Why Sherpas are Good at Climbing?

In fact, Sherpas are natural climbers. Here, it does not simply mean that they live in the mountains and have a tenacious will and capacity for taking hardship but the extraordinary ability of mountaineering engraved in their genes, and the inherent talent. As Sherpas living in the high-altitude hypoxic zone for a long time, they have larger lungs than ordinary people, and their hemoglobin concentration in the blood is also higher than that of plain people.

Scientists have discovered that Sherpas have at least more than 10 genes to make them particularly adaptable to high-altitude life. For example, the special ACE(angiotensin-converting enzyme) gene is the key to determining human endurance quality. ACE is an angiotensin-converting enzyme, which can affect the body's aerobic endurance quality by affecting the body's cardiopulmonary function. The ACE gene has three genotypes (DD, II, ID), and people with I genotype have stronger endurance than those with D genotype.

Sherpas have special genes for high-land mountaineering.

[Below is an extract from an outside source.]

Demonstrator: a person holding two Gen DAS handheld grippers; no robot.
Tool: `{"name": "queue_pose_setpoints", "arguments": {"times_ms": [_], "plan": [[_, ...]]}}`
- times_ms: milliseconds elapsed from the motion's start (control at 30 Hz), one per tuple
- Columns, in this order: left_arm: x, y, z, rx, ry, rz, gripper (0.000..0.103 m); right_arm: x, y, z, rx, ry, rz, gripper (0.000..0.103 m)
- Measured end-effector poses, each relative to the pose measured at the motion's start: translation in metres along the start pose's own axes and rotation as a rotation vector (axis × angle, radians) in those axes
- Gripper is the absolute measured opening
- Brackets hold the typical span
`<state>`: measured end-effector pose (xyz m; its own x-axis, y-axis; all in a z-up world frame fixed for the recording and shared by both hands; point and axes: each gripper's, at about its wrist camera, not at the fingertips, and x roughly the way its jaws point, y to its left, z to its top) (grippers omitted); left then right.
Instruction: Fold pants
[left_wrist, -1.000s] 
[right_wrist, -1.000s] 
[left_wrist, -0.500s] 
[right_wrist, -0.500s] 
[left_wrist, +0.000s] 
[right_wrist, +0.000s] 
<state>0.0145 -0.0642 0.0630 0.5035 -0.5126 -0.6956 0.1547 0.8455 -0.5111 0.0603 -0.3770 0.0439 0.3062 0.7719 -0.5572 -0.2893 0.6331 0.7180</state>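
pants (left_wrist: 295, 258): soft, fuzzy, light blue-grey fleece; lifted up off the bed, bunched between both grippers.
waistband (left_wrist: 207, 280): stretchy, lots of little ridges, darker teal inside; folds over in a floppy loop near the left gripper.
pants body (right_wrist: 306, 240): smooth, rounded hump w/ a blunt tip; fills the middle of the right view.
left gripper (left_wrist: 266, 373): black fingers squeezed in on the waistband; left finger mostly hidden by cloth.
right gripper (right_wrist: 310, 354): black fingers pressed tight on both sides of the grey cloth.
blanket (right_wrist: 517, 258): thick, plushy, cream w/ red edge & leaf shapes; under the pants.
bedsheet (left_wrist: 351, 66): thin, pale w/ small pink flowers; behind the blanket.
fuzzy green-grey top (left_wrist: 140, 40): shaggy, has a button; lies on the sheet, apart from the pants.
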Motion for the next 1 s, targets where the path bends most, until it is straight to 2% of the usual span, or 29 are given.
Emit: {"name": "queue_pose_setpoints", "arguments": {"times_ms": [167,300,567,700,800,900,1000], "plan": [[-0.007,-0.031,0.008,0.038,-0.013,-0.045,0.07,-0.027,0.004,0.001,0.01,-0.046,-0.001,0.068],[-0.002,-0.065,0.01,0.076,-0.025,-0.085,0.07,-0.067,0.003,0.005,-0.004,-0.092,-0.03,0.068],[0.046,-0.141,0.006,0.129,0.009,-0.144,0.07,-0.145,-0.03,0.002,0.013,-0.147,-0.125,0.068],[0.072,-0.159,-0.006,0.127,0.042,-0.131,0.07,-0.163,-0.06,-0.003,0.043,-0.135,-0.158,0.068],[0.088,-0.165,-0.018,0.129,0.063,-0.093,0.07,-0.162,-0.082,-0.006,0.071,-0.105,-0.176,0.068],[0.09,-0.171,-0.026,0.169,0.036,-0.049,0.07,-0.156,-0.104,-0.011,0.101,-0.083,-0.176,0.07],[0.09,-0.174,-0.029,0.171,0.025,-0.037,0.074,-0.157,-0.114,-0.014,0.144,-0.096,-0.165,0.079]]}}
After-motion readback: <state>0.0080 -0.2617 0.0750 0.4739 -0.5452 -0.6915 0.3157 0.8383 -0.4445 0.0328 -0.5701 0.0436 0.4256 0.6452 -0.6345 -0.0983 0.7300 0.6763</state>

In addition, in the course of thousands of years of evolution, the body of the Sherpa has developed a circulatory system that adapts to the environment. The diameter of the blood vessels of Sherpas is larger than that of ordinary people, which allows them to more quickly transport the indispensable oxygen to the brain, heart, muscles and various tissues of the body. For ordinary climbers, as the altitude increases, the body's oxygen supply capacity will gradually decrease, and oxygen supply will even be interrupted. In extreme cases, brain swelling may happen, which is very dangerous. But thick blood vessels of the Sherpas allow them to pump a normal volume of blood at high altitudes to meet the body's oxygen demand

Great Risk of Climbing

Although they have an innate talent, it does not mean that they have invincible power. In front of nature, humans are of little. In front of Mount Everest, the Sherpas are still of the flesh. The tragedy in mountaineering is the best proof - Sherpas have the largest number of people who died on Mount Everest in the world.

If there's a choice, almost no one is willing to use his life as a bet. And the purpose of Sherpas doing this tiring and dangerous job is that their offspring do not need to use their lives to make a living anymore. They hope that their children can get a good education and therefore have a decent job.